Hujan kian lebat, seperti harapanku. Angin bertiup kian kencang dan di tengah gejolak alam ini, aku hanya bisa diam tanpa menikmati.

Hambar karena hatiku yang telah remuk redam. Aku bingung dalam penantian tak jelas ini.

"Apa yang kunanti?"

Hingga malam menjelang, mengganti terang dengan kegelapan.

Orang-orang lekas masuk ke kediaman mereka. Menutup jendela dan pintu, menolak hawa dingin yang mengetuk-ngetuk.

Hujan masih turun, walau tak selebat tadi. Langit sudah menggelap dan aku masih di sini, hanya bergeser beberapa inci akibat senggolan beberapa ekor anjing yang memburu seekor kucing.

Tiba-tiba ...

Seorang pria berdiri tegap tak jauh dariku, ia menatapku. Namun, aku tak bisa melihat wajahnya secara jelas.

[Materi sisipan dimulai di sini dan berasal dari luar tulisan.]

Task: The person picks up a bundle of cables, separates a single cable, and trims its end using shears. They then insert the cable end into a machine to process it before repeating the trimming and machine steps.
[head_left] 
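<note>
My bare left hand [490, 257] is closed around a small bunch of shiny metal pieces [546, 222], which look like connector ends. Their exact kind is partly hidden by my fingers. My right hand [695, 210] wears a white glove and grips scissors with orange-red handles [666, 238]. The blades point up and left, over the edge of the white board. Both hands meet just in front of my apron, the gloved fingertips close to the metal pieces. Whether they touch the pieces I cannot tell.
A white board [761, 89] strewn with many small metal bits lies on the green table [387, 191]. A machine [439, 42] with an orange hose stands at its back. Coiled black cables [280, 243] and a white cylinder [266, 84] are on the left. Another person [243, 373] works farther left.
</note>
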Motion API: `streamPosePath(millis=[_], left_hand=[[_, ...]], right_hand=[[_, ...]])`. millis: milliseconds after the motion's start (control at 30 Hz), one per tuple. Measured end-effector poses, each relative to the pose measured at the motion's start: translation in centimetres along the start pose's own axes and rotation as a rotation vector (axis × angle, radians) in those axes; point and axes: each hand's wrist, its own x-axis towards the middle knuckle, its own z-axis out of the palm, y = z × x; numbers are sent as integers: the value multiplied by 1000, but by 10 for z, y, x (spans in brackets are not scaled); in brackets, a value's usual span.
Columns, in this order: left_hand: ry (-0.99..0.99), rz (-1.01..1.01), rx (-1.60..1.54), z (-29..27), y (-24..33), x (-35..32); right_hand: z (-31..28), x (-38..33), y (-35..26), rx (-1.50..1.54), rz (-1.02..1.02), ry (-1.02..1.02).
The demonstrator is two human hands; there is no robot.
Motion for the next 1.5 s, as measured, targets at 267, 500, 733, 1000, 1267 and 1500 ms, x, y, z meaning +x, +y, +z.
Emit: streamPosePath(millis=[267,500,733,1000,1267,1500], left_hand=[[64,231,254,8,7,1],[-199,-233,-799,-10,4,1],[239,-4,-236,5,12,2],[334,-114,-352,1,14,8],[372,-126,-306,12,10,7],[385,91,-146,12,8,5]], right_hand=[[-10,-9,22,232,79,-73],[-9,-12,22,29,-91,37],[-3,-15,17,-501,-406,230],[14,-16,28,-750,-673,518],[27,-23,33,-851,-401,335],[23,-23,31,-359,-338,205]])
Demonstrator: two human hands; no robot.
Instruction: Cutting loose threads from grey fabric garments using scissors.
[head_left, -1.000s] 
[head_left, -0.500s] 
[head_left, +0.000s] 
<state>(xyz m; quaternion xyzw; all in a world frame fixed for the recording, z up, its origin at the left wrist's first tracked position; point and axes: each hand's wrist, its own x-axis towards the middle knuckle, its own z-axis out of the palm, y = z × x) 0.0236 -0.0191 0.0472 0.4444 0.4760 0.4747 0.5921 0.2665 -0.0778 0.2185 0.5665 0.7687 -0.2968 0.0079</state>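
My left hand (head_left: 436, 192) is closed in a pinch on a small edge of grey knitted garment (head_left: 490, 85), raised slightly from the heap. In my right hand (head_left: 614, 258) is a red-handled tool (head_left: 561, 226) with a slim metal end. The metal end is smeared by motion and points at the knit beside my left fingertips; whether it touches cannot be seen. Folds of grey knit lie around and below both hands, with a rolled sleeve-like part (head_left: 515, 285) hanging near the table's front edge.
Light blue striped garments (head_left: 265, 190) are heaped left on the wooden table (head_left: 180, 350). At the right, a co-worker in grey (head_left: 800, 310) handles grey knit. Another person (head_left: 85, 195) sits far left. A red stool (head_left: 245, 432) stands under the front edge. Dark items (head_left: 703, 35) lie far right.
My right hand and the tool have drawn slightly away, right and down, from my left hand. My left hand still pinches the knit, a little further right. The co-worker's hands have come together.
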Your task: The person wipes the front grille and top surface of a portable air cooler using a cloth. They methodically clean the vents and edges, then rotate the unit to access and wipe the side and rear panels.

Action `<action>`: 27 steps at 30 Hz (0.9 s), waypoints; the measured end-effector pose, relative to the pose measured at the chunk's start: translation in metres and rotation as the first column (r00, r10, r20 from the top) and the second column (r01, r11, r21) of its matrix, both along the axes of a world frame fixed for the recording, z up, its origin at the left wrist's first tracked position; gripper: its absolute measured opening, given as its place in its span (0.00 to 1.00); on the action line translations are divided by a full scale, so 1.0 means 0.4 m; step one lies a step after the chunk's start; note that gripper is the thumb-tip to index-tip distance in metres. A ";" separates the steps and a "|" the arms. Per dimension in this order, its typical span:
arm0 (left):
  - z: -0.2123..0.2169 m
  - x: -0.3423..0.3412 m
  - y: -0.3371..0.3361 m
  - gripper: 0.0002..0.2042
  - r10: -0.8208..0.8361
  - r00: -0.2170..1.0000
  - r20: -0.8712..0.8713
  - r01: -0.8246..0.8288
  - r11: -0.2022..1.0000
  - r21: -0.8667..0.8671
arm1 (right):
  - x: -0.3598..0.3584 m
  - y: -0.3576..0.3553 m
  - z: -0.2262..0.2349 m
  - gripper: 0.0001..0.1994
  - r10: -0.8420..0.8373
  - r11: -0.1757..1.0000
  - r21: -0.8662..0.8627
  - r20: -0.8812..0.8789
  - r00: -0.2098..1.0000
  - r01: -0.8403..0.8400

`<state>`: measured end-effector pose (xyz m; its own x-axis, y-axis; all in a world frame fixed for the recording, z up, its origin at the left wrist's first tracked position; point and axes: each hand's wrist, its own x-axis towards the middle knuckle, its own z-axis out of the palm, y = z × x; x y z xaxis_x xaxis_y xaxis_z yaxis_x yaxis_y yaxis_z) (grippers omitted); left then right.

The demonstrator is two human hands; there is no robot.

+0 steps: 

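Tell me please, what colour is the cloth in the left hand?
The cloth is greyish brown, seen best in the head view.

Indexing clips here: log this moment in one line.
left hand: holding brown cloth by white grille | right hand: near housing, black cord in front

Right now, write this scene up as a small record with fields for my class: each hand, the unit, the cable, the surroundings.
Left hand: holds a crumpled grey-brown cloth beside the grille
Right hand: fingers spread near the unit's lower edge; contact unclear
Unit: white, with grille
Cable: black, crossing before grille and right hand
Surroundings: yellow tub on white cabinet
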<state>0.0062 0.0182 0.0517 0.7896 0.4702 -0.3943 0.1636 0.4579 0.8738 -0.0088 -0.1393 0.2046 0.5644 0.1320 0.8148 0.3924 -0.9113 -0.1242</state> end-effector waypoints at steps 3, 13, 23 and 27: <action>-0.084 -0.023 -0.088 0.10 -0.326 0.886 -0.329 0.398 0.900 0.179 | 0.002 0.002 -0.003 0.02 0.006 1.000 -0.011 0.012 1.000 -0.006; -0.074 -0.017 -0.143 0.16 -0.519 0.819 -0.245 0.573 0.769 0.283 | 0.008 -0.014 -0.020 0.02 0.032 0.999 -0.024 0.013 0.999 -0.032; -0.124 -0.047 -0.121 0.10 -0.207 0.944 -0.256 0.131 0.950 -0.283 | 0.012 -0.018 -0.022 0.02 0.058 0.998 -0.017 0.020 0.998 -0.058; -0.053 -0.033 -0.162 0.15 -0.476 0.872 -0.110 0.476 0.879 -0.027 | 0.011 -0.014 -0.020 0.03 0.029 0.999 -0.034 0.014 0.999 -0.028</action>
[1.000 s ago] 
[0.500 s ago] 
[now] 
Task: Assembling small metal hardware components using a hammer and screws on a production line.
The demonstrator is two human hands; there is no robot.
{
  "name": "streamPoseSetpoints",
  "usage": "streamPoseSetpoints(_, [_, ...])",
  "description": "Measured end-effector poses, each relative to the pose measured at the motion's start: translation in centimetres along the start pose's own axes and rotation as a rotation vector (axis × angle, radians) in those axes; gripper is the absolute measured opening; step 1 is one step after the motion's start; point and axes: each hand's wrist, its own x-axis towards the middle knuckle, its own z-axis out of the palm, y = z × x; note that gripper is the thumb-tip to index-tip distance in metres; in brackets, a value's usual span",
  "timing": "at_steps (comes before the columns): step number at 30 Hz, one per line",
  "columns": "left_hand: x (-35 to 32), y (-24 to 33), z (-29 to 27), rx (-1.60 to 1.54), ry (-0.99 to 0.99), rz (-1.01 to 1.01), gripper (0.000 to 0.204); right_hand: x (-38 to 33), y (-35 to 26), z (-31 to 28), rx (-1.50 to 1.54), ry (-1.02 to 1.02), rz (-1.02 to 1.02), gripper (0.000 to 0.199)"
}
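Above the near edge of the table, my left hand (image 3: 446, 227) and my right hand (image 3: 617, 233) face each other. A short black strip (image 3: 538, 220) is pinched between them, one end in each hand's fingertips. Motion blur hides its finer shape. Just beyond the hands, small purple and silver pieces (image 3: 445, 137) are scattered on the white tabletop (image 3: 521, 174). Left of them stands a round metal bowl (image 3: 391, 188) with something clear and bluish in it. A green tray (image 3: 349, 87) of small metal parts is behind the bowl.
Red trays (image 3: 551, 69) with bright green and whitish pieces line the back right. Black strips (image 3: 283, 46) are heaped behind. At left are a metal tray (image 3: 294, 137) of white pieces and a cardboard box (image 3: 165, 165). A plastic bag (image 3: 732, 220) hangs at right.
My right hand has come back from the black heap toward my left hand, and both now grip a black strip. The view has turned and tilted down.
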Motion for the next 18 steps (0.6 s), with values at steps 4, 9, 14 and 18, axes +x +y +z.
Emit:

Ia berdiri membelakangi lampu sorot. Aku yakin jika ia seorang pria, selain tubuh tegapnya, ia berdiri mematung di tengah hujan.

"Seni."

Pria itu bergumam, dengan samar aku dapat melihatnya mengulas senyum. Berjalan tiga langkah, lalu berongkok di depanku, senyumnya masih merekah.

Aku tak tahu, yang pasti aku sangat bahagia saat ia mengulurkan tangan kekarnya.

Memungut dan memasukkanku kedalam saku jaket coklat tuanya.

Aku amat bahagia, walau aku tahu, kemungkinanya aku akan dimasukkan kedalam perapian. Namun itu lebih dari cukup, daripada tergeletak tanpa dihiraukan.